[EXERCISE GOAL] Leave out all pictures and retype exactly the lines from the one with "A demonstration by" through the last line of the material.
'''
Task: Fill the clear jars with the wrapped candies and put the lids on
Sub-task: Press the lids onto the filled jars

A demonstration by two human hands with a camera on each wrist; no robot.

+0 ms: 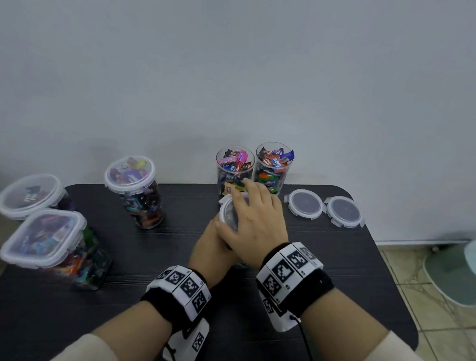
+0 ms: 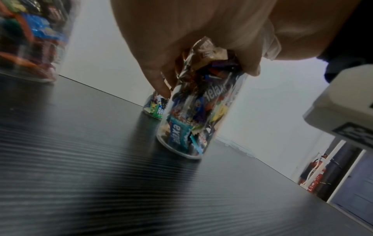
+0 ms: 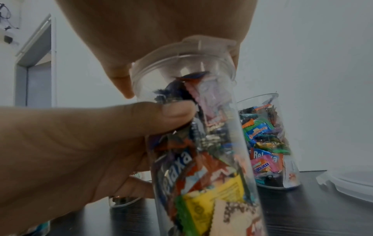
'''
[EXERCISE OUTPUT]
A demonstration by two human hands with a camera on each wrist; no robot.

+0 ms: 
+0 ms: 
+0 ms: 

What this exercise required is now done.